Table of Contents Show
The human body has a response system that reacts differently in every situation. The human body has mechanisms to deal with the situation and external factors. Similarly, there is a human body response called anxiety. Anxiety occurs when the human mind and body deal with a stressful condition. In short, anxiety can be defined as an anticipation of the human body against a stressful situation. Can anxiety cause seizures?
In some cases, anxiety reaches the next level affecting the nervous system of the body to a great extent that results in seizing. Doctors may relate anxiety disorder with seizures; however, there is no direct connection between the two.
Scientists and doctors are trying hard to find a link between anxiety and seizing in humans. But there is no direct link found between the two.
But this link seems so complex that the doctors fail to catch it. The research shows that there can be two possibilities, anxiety can result in seizing or seizing can cause anxiety. Hence, when a person experiences his first seizure, he must consult a doctor.
1. What Is Anxiety?
Simply put, it can be defined as the human body’s response to a stressful condition. It often fades away when they are over their stress.
However, a person can feel uneasy or stressed out even if there isn’t anything to worry about. This condition is called having an anxiety disorder. Looking at the statistics, almost 20% of Americans face anxiety problems annually. It is the most common mental health issue in the USA. Another link can be observed between epilepsy 1and anxiety. Every 4 people out of 10 with epilepsy experience anxiety.

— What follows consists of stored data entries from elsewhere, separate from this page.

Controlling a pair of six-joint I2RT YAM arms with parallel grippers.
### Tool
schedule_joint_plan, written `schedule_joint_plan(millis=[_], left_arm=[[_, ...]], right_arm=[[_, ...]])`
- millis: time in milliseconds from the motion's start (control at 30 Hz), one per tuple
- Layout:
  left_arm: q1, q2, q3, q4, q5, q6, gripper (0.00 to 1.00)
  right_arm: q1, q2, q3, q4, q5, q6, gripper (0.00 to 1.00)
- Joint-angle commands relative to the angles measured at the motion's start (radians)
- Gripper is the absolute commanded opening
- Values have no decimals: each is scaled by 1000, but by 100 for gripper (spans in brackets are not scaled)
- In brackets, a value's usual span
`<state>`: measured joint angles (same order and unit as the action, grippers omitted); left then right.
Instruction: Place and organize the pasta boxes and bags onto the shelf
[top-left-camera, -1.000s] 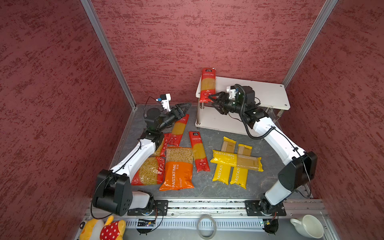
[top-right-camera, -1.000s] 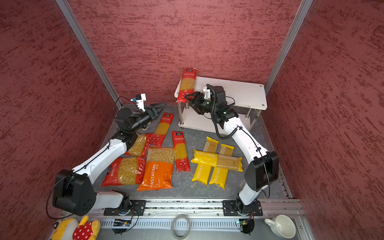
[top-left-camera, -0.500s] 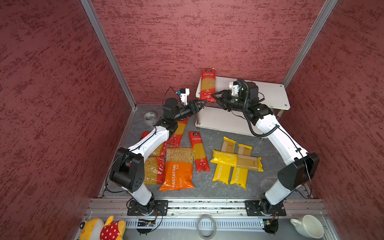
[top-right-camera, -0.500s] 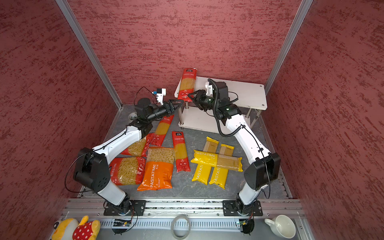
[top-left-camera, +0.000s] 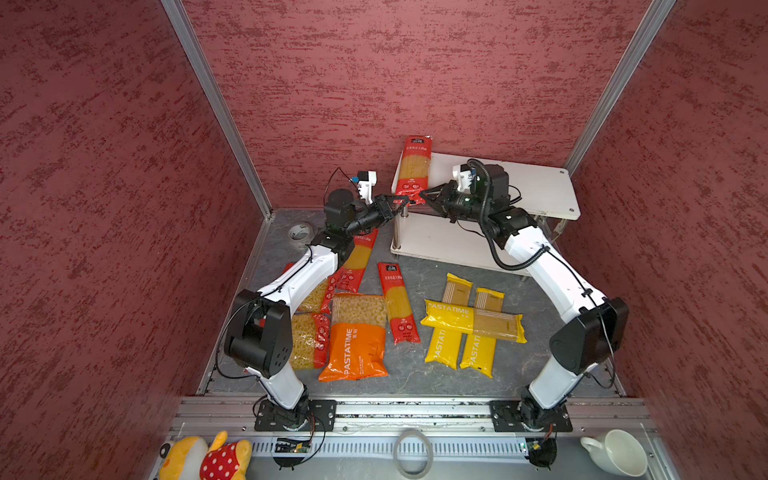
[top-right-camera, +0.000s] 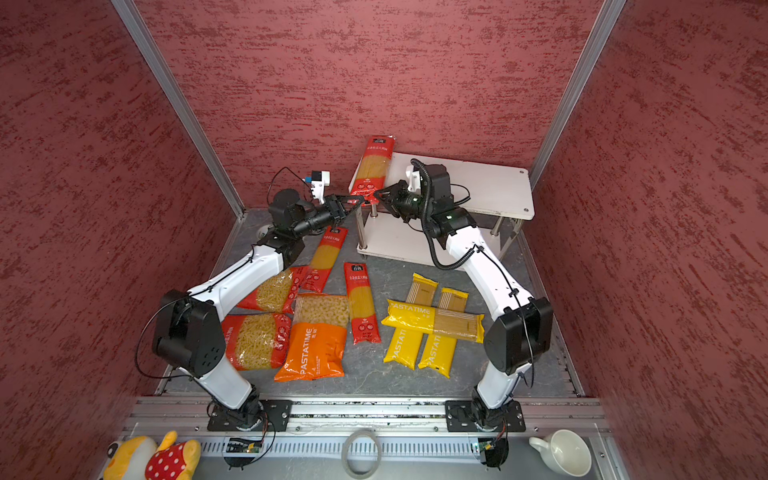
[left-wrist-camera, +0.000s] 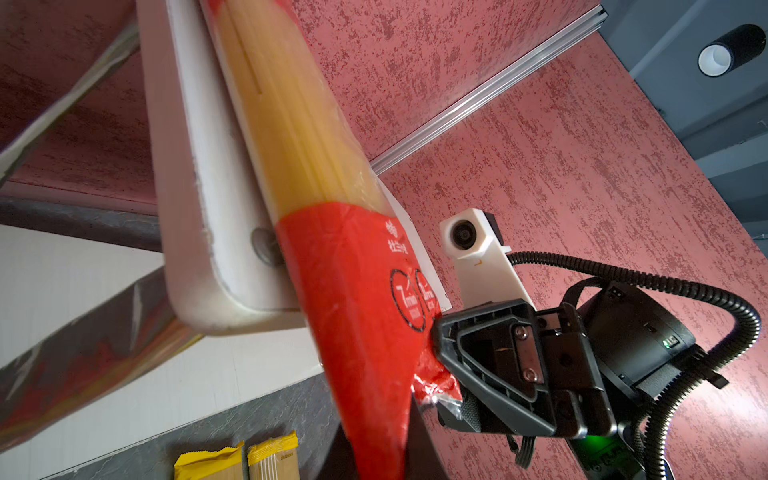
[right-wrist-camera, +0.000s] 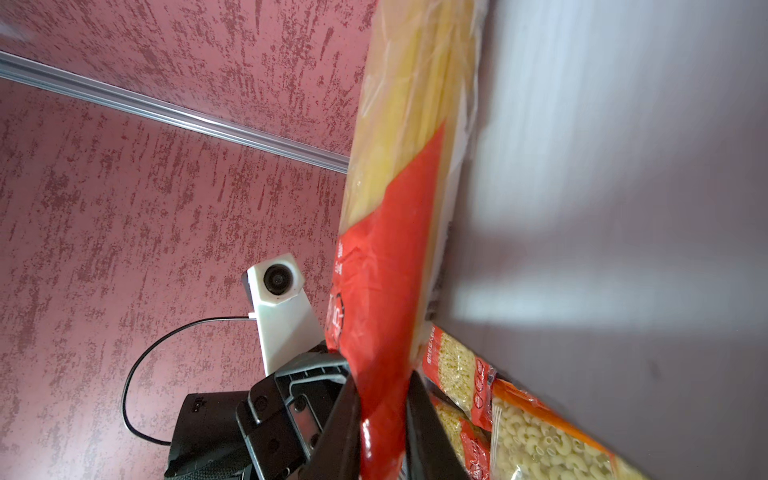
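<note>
Wrist views plainly show left hand (left-wrist-camera: 380, 444), right hand (right-wrist-camera: 384, 428) pinching red spaghetti pack (left-wrist-camera: 353, 291).

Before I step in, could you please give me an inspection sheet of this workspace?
Surface: grey table, partly covered by packs.
Job's things: red spaghetti pack lies on the top tier of the shelf, lower end overhanging; eight others, including the orange pack, lie on the table.
Clutter: tape roll, plush toy, white cup.
Grippers: left gripper and right gripper both shut on the red spaghetti pack's lower end.
Cables: corrugated cable loops above the shelf.
Surroundings: red textured walls.
</note>
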<state>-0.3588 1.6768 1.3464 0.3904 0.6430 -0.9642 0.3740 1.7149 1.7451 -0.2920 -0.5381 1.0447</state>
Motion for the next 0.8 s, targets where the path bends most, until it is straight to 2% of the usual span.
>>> schedule_joint_plan(millis=[0, 533, 633, 767], left_arm=[[11, -28, -9, 29, -5, 12, 14], [41, -8, 18, 42, 7, -10, 16], [38, -8, 14, 49, 15, -15, 25], [38, -42, -22, 59, 10, -16, 53]], right_arm=[[9, -2, -10, 64, -13, 24, 19], [12, 51, 29, 91, -13, 48, 16], [12, 37, 23, 81, -4, 33, 20], [10, 8, 15, 51, 10, -11, 40]])
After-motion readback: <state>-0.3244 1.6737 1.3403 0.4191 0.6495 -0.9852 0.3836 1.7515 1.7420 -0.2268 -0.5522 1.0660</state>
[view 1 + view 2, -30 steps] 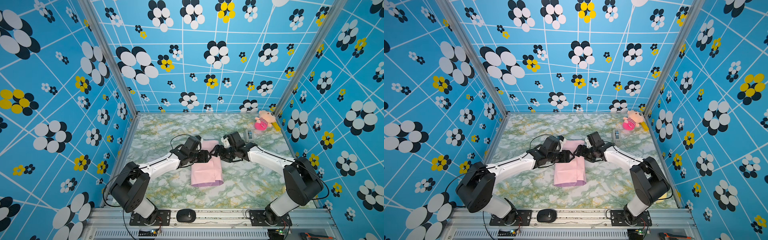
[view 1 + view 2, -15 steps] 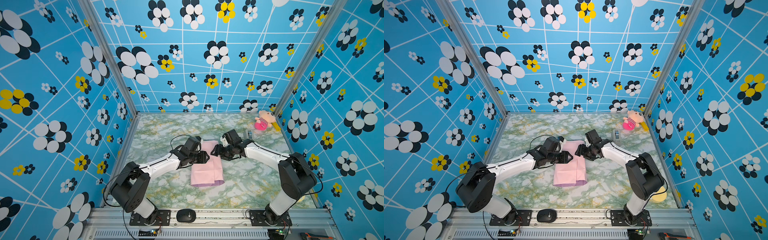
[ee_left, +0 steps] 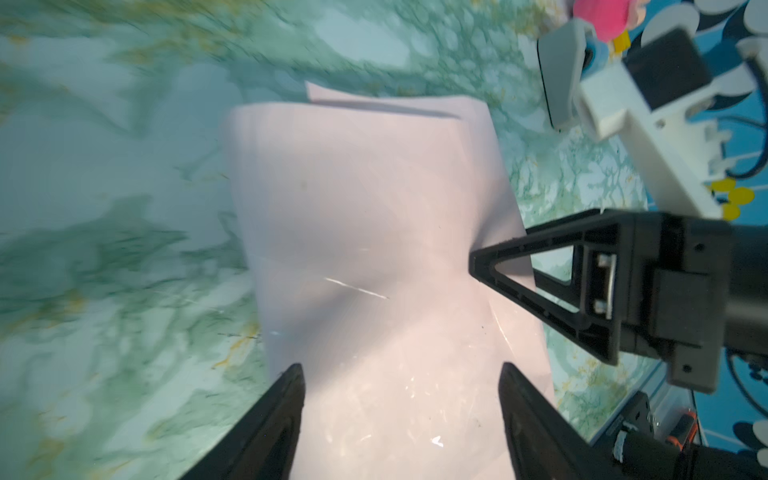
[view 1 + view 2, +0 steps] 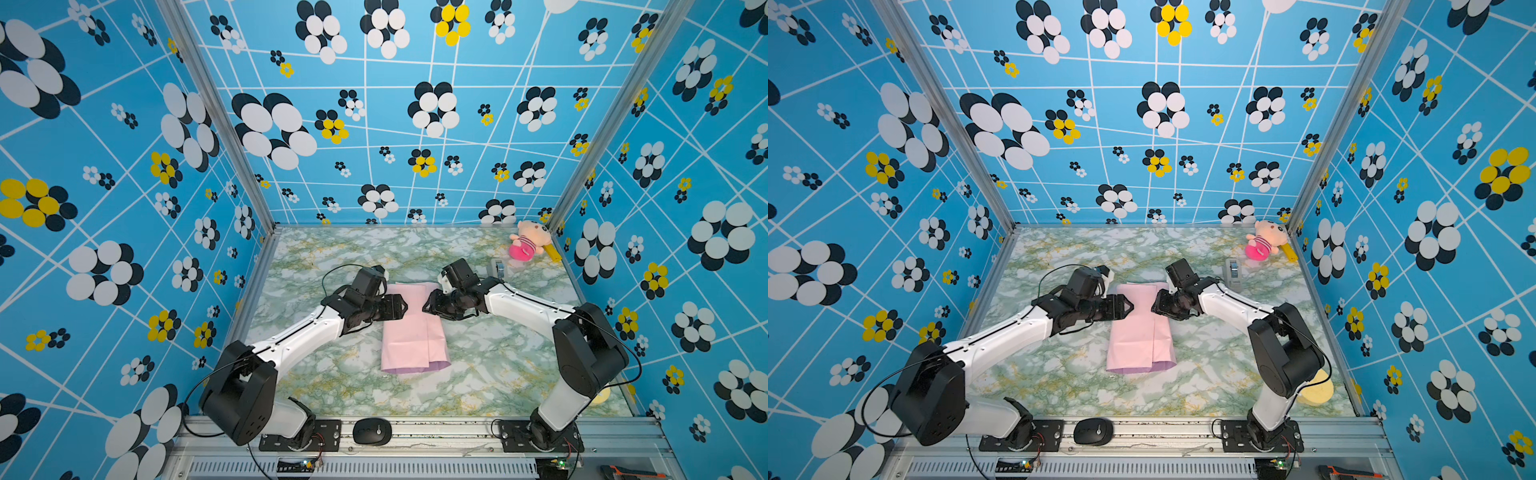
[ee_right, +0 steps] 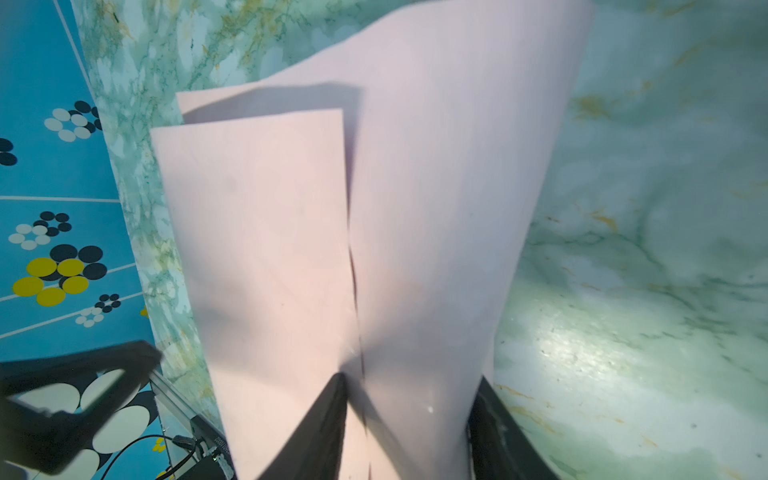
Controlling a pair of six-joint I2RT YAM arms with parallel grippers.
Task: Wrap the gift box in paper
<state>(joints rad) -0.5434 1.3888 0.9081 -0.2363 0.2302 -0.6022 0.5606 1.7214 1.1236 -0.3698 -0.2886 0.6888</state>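
At mid-frame on the table, the left pincer spreads released over the pink paper, while whether the right pincer grips it cannot be told.

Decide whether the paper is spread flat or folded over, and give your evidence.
Folded over. The paper forms a narrow bundle: two pink flaps meet along a seam down its middle.
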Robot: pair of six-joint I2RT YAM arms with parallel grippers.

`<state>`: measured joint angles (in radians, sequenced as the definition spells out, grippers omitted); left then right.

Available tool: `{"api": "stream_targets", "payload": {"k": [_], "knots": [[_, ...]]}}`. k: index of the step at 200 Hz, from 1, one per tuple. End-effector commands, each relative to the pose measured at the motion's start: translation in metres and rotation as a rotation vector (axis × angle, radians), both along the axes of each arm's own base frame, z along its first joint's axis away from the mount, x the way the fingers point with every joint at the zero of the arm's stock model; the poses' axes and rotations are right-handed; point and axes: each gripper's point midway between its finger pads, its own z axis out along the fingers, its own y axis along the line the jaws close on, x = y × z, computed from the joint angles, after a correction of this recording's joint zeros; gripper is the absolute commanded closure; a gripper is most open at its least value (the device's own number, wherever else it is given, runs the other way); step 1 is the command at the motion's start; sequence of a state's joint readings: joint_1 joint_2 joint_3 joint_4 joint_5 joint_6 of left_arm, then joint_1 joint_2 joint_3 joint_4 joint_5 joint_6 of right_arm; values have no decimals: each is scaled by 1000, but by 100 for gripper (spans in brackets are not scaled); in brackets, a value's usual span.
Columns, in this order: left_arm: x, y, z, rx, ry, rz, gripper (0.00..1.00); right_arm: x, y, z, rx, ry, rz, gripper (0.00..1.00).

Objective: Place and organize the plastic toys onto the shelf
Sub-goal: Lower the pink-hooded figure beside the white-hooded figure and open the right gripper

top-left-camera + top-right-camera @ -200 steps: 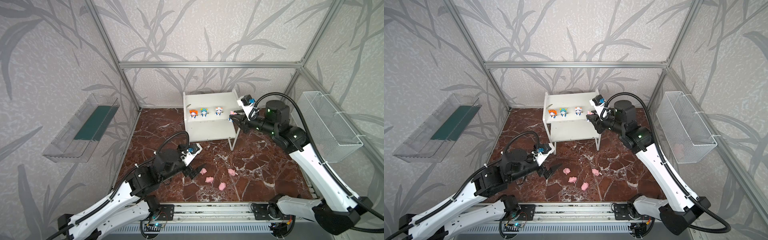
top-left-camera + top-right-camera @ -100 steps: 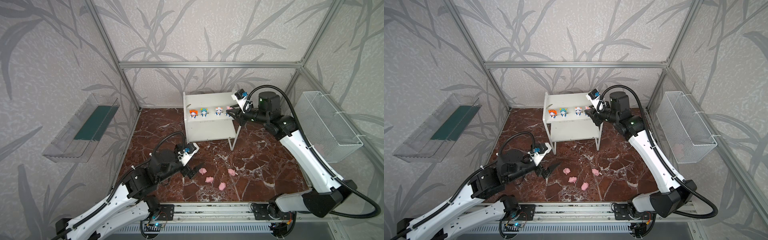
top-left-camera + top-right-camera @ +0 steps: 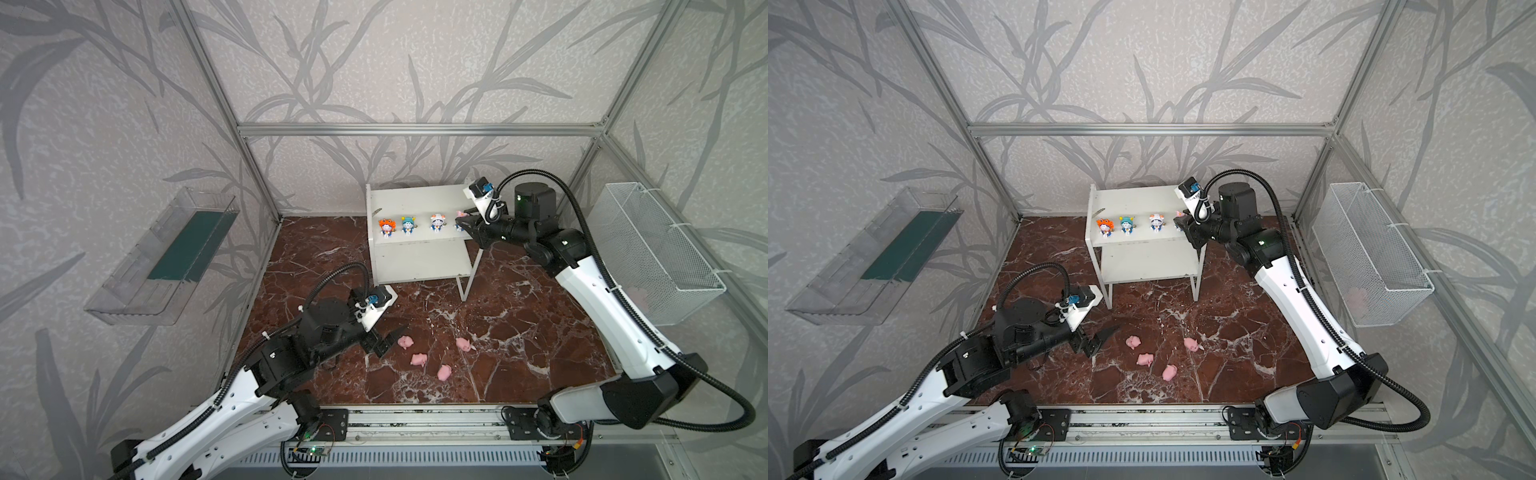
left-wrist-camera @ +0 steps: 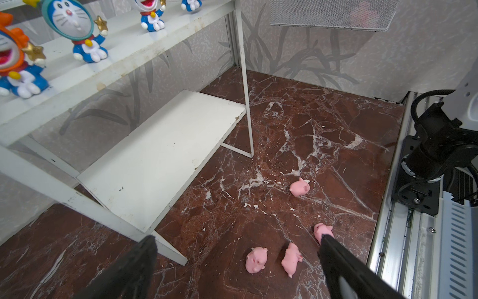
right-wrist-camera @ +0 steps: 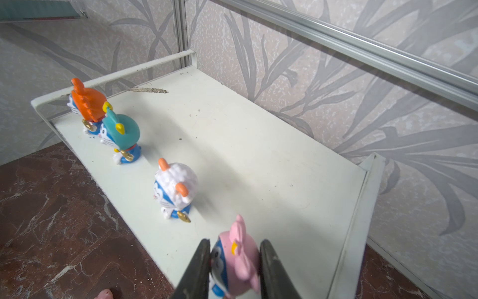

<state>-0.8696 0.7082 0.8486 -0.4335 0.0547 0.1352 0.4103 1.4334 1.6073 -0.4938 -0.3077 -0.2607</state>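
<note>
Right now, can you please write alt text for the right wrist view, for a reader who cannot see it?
The right gripper is shut on a pink-hooded figurine at the end of the white shelf top board. Three more stand there in a row: a white-hooded one, a teal-hooded one, an orange-hooded one. Brown marble floor lies below.

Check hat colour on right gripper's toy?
Pink; toy shows best in the right wrist view.

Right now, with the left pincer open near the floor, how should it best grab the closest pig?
Probably across the nearest pig's plump middle, one finger on each flank, with the left pincer coming down from above. The pig is a small rounded lump lying low on the marble floor with no handle to catch. A second pig lies close beside it, so the fingers should avoid that side.
</note>
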Motion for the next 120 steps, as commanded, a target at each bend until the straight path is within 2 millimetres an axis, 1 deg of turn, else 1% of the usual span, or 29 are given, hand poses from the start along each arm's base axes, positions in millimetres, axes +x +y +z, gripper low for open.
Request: {"api": "stream_targets", "payload": {"k": [1,16,46,81,120], "knots": [[-1,0,0,-6,-7,-8,1,6,-2,1,-9,-21,-9,82],[0,0,0,-7,-6,-8,1,8,-2,-2,-13,-18,-14,81],[0,0,1,-11,-5,-10,1,9,-2,-4,-17,-13,-19,72],[1,0,0,-16,0,-8,1,7,-4,1,-12,-21,-25,62],[2,-1,1,-21,4,-11,1,3,-8,7,-4,-35,-34,55]]}}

Anxiety can affect people of any age, gender, or region.
2. What Are Anxiety Disorders?
Sometimes people feel anxious in normal situations, which is called anxiety disorder. It can be diagnosed if the human body depicts the following symptoms:
- Constant worry
- Unable to concentrate
- Sleep deprivation
- Feeling of depression
- Increased Blood Pressure
- Mood Swings
- Heart Palpitations
- Dry throat
- Dizziness or Numbness
- Muscle Tension
- Repeated or automatic movements
- Blank Stares
3. What Are Seizures?
A seizure is a short period of span with uncontrolled electrical activity in the Central Nervous System (CNS2), causing temporary abnormalities. Seizing usually occurs in epilepsy.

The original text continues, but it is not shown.